**WORK TO BE COMPLETED**: Which lines run from the one containing "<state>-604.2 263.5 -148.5" to the end of the listing? Copy them out exactly, leaving out the rest.

**THE DATA**:
____________

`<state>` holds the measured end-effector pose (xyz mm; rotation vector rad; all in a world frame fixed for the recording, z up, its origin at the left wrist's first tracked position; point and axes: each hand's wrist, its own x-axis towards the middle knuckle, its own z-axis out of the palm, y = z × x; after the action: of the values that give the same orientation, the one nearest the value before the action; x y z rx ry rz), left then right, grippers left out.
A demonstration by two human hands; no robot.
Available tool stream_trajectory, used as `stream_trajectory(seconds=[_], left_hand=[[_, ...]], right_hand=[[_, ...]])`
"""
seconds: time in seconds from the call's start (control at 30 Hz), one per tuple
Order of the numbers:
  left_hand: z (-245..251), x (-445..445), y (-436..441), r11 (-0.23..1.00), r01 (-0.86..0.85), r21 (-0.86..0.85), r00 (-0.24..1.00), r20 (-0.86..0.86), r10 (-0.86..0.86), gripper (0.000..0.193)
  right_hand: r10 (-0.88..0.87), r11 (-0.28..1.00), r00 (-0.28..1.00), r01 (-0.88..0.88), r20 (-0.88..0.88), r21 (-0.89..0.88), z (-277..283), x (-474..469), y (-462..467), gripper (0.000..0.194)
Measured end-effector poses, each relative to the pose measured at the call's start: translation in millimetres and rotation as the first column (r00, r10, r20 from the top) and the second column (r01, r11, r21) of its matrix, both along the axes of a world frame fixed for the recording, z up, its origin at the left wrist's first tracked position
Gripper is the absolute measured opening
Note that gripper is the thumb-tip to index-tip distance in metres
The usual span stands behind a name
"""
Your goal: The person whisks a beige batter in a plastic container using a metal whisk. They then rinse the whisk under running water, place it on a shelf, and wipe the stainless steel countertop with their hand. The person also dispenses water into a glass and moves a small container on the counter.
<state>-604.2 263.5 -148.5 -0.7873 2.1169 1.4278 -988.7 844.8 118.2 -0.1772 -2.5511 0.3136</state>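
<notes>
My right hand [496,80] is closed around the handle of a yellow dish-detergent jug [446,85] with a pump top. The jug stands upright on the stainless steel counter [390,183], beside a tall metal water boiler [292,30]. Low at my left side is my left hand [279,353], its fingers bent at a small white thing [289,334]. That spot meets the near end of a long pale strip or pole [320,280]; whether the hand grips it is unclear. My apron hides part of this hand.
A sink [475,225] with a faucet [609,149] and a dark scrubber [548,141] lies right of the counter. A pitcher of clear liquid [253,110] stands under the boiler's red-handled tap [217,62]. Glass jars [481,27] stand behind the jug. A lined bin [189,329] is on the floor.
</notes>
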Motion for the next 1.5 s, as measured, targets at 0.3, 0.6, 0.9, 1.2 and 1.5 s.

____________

**REPLY**:
<state>-604.2 263.5 -148.5 -0.7873 2.1169 1.4278 -988.7 844.8 118.2 -0.1772 -2.5511 0.3136</state>
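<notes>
My right hand [496,80] is closed around the handle of a yellow dish-detergent jug [446,85] with a pump top. The jug stands upright on the stainless steel counter [390,183], beside a tall metal water boiler [292,30]. Low at my left side is my left hand [279,353], its fingers bent at a small white thing [289,334]. That spot meets the near end of a long pale strip or pole [320,280]; whether the hand grips it is unclear. My apron hides part of this hand.
A sink [475,225] with a faucet [609,149] and a dark scrubber [548,141] lies right of the counter. A pitcher of clear liquid [253,110] stands under the boiler's red-handled tap [217,62]. Glass jars [481,27] stand behind the jug. A lined bin [189,329] is on the floor.
</notes>
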Motion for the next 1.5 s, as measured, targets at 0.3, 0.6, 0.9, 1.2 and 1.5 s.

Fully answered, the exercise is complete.